Most (not all) contexts start on a byte boundary and end on the bit
immediately preceding the predicted bit.  The contexts below are
modeled with both a run map and a nonstationary map unless indicated.

- Order n.  The last n bytes, up to about 16.  For general purpose data.
  Most of the compression occurs here for orders up to about 6.
  An order 0 context includes only the 0-7 bits of the partially coded
  byte and the number of these bits (255 possible values).

- Sparse.  Usually 1 or 2 of the last 8 bytes preceding the byte containing
  the predicted bit, e.g (2), (3),..., (8), (1,3), (1,4), (1,5), (1,6),
  (2,3), (2,4), (3,6), (4,8).  The ordinary order 1 and 2 context, (1)
  or (1,2) are included above.  Useful for binary data.

- Text.  Contexts consists of whole words (a-z, converted to lower case
  and skipping other values).  Contexts may be sparse, e.g (0,2) meaning
  the current (partially coded) word and the second word preceding the
  current one.  Useful contexts are (0), (0,1), (0,1,2), (0,2), (0,3),
  (0,4).  The preceding byte may or may not be included as context in the
  current word.

- Formatted text.  The column number (determined by the position of
  the last linefeed) is combined with other contexts: the charater to
  the left and the character above it.

- Fixed record length.  The record length is determined by searching for
  byte sequences with a uniform stride length.  Once this is found, then
  the record length is combined with the context of the bytes immediately
  preceding it and the corresponding byte locations in the previous
  one or two records (as with formatted text).

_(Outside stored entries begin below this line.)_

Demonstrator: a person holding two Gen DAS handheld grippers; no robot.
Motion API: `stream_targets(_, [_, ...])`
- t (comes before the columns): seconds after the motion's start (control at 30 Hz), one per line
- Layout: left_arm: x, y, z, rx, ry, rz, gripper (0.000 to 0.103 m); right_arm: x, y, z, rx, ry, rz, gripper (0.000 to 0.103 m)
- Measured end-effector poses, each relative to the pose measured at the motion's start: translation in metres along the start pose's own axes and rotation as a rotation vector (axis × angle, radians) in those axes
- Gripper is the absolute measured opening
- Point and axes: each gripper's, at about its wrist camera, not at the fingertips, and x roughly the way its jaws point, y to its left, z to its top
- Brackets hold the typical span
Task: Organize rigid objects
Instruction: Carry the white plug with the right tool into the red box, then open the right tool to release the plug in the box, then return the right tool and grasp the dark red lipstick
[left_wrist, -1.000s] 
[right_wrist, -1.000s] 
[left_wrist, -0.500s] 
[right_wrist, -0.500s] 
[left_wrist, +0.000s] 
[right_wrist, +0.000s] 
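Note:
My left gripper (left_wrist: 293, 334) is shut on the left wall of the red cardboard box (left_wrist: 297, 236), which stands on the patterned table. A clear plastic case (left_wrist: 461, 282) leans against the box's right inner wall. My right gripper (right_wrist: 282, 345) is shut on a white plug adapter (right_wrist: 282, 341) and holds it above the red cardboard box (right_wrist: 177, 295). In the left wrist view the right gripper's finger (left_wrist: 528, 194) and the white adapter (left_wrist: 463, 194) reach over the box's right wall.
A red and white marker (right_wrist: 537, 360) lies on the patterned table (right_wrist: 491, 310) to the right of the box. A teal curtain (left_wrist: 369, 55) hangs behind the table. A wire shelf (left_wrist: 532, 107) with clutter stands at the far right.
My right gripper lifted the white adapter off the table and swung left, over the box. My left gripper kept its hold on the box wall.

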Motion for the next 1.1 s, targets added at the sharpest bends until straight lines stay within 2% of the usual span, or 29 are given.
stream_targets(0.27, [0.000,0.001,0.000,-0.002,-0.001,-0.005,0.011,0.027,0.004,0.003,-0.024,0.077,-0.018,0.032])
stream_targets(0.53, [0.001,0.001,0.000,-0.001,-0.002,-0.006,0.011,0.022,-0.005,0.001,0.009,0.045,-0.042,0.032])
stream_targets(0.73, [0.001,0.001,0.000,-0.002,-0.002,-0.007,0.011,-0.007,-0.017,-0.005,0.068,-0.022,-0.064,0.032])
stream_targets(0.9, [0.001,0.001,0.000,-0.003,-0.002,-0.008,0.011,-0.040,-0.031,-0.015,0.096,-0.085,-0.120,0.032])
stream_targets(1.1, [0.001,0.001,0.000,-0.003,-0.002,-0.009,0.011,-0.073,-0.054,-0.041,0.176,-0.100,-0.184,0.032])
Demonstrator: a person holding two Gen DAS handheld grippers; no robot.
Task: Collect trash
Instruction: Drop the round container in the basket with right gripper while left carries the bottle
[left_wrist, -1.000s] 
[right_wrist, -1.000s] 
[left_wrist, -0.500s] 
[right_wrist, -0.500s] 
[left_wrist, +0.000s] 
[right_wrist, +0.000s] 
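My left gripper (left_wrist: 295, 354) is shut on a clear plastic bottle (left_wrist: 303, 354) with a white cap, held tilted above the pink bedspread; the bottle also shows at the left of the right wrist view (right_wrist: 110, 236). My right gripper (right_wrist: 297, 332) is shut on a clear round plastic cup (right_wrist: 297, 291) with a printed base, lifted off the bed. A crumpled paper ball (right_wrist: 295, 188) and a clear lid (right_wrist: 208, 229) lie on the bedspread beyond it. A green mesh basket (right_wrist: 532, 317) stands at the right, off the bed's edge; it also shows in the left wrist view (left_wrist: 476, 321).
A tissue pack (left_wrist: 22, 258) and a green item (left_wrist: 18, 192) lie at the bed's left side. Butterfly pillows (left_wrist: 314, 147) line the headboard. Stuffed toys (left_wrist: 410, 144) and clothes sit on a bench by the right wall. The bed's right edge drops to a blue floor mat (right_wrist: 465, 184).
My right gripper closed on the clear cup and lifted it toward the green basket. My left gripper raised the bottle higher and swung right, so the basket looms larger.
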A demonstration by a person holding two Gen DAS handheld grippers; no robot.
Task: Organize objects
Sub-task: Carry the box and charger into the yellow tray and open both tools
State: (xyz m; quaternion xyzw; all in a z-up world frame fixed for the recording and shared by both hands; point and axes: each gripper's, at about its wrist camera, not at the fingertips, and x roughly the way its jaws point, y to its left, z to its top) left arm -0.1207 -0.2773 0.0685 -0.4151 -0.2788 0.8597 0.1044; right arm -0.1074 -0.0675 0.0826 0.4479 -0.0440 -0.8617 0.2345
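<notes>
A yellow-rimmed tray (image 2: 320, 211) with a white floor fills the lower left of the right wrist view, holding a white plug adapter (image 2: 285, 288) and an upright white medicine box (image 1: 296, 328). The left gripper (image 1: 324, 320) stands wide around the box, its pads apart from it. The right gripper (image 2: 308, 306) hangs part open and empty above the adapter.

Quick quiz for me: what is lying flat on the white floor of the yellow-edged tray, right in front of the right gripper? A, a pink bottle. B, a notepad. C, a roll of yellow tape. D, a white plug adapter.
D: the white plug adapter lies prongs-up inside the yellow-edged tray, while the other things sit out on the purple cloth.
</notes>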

- Context gap.  The distance to the previous occurrence of the order 1
  or order 2 context is combined with other low order (1-2) contexts.

- FAX.  For 2-level bitmapped images.  Contexts are the surrounding
  pixels already seen.  Image width is assumed to be 1728 bits (as
  in calgary/pic).

- Image.  For uncompressed 24-bit color BMP and TIFF images.  Contexts
  are the high order bits of the surrounding pixels and linear
  combinations of those pixels, including other color planes.  The
  image width is detected from the file header.  When an image is
  detected, other models are turned off to improve speed.